Flume Event Serializers – Apache Flume
Apache Flume is a distributed system for transferring data from external sources to the HDFS or HBase. The event serializer is a mechanism that is used for converting a flume event into another format for the output.
In this article, you will explore what event serializer is. The article covers different EventSerializers that ship with Apache Flume. You will see different event serializers along with their configuration options and examples.

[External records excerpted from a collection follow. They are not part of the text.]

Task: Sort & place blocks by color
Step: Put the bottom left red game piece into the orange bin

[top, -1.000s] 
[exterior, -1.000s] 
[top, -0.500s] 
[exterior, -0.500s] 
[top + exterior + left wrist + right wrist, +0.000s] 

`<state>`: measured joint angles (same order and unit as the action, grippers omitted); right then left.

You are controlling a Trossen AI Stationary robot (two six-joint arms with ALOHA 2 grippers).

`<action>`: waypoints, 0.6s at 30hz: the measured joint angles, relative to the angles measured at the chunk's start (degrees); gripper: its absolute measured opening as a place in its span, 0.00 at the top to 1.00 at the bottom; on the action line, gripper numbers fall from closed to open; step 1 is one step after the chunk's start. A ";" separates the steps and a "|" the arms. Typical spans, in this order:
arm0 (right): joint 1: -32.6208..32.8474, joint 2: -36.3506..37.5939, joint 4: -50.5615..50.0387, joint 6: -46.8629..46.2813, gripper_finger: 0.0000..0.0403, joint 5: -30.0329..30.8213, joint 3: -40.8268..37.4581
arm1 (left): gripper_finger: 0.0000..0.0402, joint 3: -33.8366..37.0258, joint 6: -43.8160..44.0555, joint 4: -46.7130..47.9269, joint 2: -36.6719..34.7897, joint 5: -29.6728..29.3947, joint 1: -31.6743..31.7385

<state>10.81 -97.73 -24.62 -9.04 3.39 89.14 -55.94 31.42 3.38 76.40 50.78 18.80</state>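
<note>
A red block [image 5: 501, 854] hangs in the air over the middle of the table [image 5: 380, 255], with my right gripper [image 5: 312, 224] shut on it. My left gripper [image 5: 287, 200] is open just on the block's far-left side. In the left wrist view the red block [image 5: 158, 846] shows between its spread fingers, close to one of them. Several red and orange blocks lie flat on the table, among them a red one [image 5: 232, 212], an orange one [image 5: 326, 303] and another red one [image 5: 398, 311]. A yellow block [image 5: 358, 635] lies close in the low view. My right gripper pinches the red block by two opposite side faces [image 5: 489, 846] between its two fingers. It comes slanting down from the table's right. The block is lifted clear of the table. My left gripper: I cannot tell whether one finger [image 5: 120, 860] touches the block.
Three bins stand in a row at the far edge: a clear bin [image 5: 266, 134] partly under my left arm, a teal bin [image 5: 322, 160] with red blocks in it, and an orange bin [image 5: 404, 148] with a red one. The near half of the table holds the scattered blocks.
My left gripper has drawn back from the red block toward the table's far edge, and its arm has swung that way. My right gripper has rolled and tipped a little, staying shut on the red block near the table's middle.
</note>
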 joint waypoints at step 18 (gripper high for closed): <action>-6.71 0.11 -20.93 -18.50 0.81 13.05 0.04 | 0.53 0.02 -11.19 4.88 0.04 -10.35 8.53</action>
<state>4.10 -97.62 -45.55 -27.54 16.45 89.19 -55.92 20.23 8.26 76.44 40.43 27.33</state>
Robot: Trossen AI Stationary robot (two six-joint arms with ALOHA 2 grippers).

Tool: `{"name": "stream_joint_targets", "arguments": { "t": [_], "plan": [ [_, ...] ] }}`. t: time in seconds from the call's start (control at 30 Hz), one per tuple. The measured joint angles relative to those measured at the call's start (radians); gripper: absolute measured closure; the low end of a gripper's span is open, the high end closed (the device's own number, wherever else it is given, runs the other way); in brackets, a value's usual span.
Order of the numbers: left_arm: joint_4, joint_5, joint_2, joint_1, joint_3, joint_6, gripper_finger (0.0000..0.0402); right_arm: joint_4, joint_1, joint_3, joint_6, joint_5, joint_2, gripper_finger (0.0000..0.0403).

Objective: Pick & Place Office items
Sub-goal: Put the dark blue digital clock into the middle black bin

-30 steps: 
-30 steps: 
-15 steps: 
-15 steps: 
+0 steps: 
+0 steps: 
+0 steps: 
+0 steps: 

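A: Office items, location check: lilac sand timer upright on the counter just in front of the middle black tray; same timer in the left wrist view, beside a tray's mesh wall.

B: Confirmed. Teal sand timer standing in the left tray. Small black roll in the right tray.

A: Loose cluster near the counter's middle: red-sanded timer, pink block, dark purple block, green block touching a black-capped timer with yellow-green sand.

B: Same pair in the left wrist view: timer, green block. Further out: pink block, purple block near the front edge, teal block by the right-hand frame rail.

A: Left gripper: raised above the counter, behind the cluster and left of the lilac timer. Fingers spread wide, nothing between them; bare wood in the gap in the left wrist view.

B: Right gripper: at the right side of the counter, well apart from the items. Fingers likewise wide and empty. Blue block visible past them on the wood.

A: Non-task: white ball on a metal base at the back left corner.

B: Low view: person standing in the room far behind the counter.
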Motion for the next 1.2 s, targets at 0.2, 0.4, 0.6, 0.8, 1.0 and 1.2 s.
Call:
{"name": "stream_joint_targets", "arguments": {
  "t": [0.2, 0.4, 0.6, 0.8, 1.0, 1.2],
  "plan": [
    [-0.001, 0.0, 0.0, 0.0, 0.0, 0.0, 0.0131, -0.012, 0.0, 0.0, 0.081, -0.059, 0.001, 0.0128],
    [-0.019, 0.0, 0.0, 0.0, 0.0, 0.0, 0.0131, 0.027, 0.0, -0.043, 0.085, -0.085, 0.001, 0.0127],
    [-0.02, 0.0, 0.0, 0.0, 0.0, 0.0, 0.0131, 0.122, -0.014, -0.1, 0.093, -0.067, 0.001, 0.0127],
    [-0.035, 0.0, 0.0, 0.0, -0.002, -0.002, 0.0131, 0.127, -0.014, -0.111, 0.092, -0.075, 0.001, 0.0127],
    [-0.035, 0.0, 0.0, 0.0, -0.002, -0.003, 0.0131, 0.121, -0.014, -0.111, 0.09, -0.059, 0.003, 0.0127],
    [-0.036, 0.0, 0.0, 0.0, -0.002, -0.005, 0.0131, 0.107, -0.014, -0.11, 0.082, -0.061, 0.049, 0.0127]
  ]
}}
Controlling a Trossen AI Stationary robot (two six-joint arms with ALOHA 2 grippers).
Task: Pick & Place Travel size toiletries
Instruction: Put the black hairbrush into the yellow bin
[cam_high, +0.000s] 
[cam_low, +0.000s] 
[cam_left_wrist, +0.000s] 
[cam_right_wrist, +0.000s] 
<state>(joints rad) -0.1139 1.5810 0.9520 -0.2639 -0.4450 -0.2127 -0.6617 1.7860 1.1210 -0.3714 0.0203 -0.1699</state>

Introduction to Event Serializers
Event serializers is a mechanism which is used for converting a flume event into another format for the output. The Event serializer is an interface that allows for the random serialization of an event. The hdfs sink and the file_roll sink both support the EventSerializer interface.
Event Serializers are similar in function to the Layout class in log4j. There are different types of Flume event serializers. The text serializer outputs the flume event body. The avro_event serializer is used for creating an Avro representation of the event.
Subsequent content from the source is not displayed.